And this is when toxic ideologies like right-wing populism are able to spread.
They are able to tap into people's pain and fear of lost status, whether racial, gendered,
or economic, and blame refugees and immigrants for the system's failure.
That's how ideologies that seem unacceptable when times are good, suddenly become acceptable
and even compelling when times are bad.
That's what happened in Germany when hitler rose to power in 1929.
Hitler didn't start by killing 6 million Jews.
It took him over 13 years.
He started in Munich, leading a tiny fringe movement of dissatisfied war veterans after
WWI.
His ideas were seen as absurd by most people until he began to gain power in 1929-1930
after the great depression hit and left tens of millions of people unemployed.
Hitler was able to tap into people's fear and anger, and turn it into ethnocentric nationalist
pride.
We are seeing a similar version of this play out before our eyes today.
Fascism and racism are the underbelly of capitalism, as these forces play a key function in preserving
the material conditions of capitalism.
Rather than blaming the system itself, it responds to capitalism's invariable crises
by redirect people's revolutionary anger towards victims of the machine, who have absolutely
nothing to do with it's technical inaptitude.
So now I'll spend the rest of talk focussing on what I think the vegan movement can learn
from this crisis of capitalism, and how we can leverage this knowledge to design a new
politics of animal liberation.
So first of all, full disclosure, I think that ending capitalism, especially in its
present deregulated form, would be the single most important thing for animal liberation.

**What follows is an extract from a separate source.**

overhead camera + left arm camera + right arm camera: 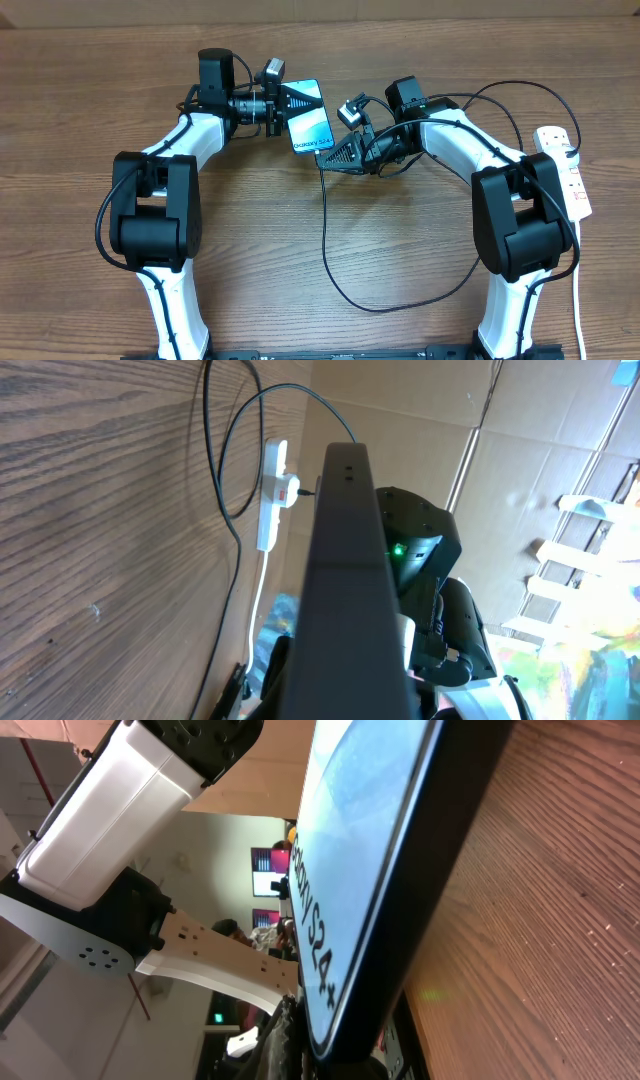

I talk about a good amount on my Youtube channel, and I get so much pushback on it from other
vegans, that veganism has nothing to do with capitalism.
A big channel even said a few days ago that my anti-capitalist views are conspiracy theories,
which honestly, I have a hard time understanding.
How anyone could look at the current state of affairs and think capitalism is working
for animals is sort of mind-boggling to me.
To be effective animals rights activists, we need to be aware of the fact that this
economic system has been incredibly harmful to animals.
They do not stand to win anything from the salvation of the system, regardless of how
many nut milks and tempeh burgers are becoming sold on the market as compared with what was
available 30 years ago.
Actually 30 years go, there were around 75% less animals slaughtered for food than there
are today, so I worry they would not see vegan consumerism as a sign of progress at all.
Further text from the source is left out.